Japanese Prime Minister Fumio Kishida reiterated Thursday that a state funeral for former leader Shinzo Abe is "appropriate" given his achievements as the country's longest-serving premier, with the approval ratings for the Cabinet sliding due largely to the issue.
As opposition to the slain former leader's state funeral is mounting at home with a significant focus on his suspicious ties with a contentious religious group, Kishida appeared in a parliamentary session to debate the Sept. 27 event for Abe.
To offer condolences across the nation, the government "needs" to hold the funeral as a "state event," Kishida said. A lone gunman fatally shot Abe during an election campaign speech in early July.

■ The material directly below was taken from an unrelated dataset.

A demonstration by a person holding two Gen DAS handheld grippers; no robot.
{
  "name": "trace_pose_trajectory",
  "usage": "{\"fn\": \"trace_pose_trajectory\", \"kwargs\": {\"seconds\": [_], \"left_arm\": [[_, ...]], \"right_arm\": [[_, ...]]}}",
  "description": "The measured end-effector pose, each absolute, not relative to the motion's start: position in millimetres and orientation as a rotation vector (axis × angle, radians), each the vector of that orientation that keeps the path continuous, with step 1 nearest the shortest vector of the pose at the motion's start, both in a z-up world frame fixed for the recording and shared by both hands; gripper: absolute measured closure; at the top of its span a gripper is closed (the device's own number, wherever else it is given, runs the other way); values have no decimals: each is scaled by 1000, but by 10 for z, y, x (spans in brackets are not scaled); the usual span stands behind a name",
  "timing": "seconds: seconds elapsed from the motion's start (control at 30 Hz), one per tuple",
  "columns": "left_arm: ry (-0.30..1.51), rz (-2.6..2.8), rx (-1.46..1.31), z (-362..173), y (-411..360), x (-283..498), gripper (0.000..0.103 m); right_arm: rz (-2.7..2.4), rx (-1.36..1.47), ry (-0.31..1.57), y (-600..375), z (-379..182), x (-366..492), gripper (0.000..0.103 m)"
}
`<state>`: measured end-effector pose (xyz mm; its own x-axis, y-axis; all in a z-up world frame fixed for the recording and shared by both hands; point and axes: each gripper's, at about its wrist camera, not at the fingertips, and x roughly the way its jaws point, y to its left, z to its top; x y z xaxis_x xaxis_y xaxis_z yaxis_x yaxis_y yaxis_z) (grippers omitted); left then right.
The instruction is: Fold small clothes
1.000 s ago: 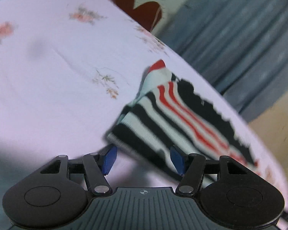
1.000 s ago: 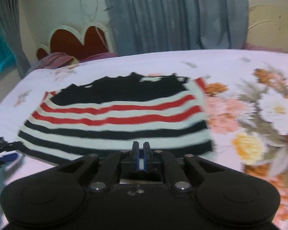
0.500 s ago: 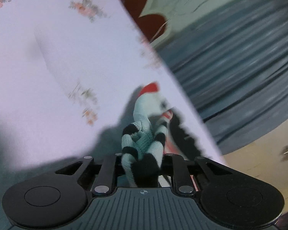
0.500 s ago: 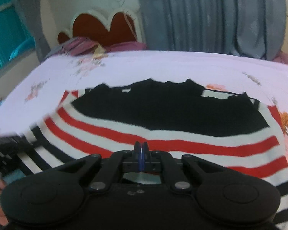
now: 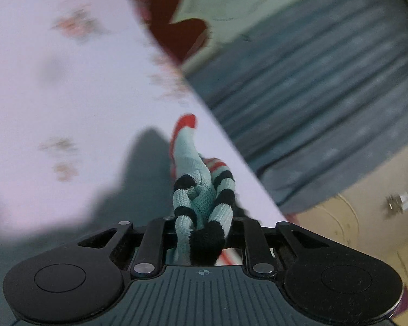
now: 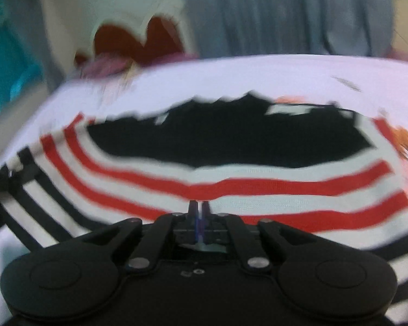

Kishida said the government had decided to hold the ceremony to express appreciation for Abe, considering the condolence messages totaling around 1,700 received from more than 260 countries and regions.
He also said U.S. Vice President Kamala Harris, Indian Prime Minister Narendra Modi, Canadian Prime Minister Justin Trudeau, Australian Prime Minister Anthony Albanese and European Council President Charles Michel are among the high-ranking foreign dignitaries expected to travel to Japan for the state funeral.
Kishida's intention to hold the state funeral has been questioned, with Abe's divisive political stances and a series of scandals linked to him cited in addition to the massive amount of taxpayers' money to be used for the event.
Some opposition parties have lambasted Abe's nationalistic views on history and security, with the Japanese Communist Party saying it will boycott the state funeral, which it claims is unconstitutional.
In the Diet session, Kenta Izumi, who heads the main opposition Constitutional Democratic Party of Japan, criticized Kishida's decision to "forcefully" hold the event without consulting with the parliament while giving special treatment to Abe.
Izumi pointed out that there is no legal basis to hold a state funeral for a former prime minister in Japan, but Kishida said the government could do so if the Cabinet adopts a resolution, emphasizing he is not planning to make new rules about such a state funeral.
"Evaluations of a prime minister vary depending on the international and domestic situation," Kishida said, adding it is "desirable for a then government to judge whether to hold a state funeral for a former prime minister."
Abe's state-sponsored ceremony will become the second for a former prime minister in the post-war period following one for Shigeru Yoshida, who signed the 1952 San Francisco Peace Treaty that allowed Japan to regain its sovereignty.
With calls growing for Kishida to explain the rationale for holding the state funeral, with an estimated price tag of more than 1.6 billion yen ($11 million) for security and welcoming foreign guests, the prime minister decided to attend the Diet session.
During the session, Kishida also touched on ties between members of his ruling Liberal Democratic Party and a controversial religious group that has come under the spotlight since Abe's shooting.
Kishida has urged his party lawmakers to sever relations with the Unification Church, notorious for its "spiritual sales" in which people are coerced into buying jars and other items for exorbitant prices.
However, the premier denied ordering the group to disband, stressing that the government has already implemented measures, including setting up a consultation center for its victims. He pledged to continue taking necessary steps under the current legal system.
Abe was targeted owing to his perceived links to the church, now officially called the Family Federation for World Peace and Unification. The assailant has told investigators that his mother's substantial donations to the group ruined his family's finances.
Kishida has called for all-out efforts to investigate ties between LDP lawmakers and the Unification Church, founded by a staunch anti-communist and known for its mass weddings.
After Kishida reshuffled his Cabinet and party executive lineups in August, it was revealed that many of those involved had some ties to the Unification Church.
The revelations added to the evidence of a densely intertwined network of contacts between LDP lawmakers and the Unification Church, established in South Korea in 1954 by the late Sun Myung Moon and labeled a cult by critics.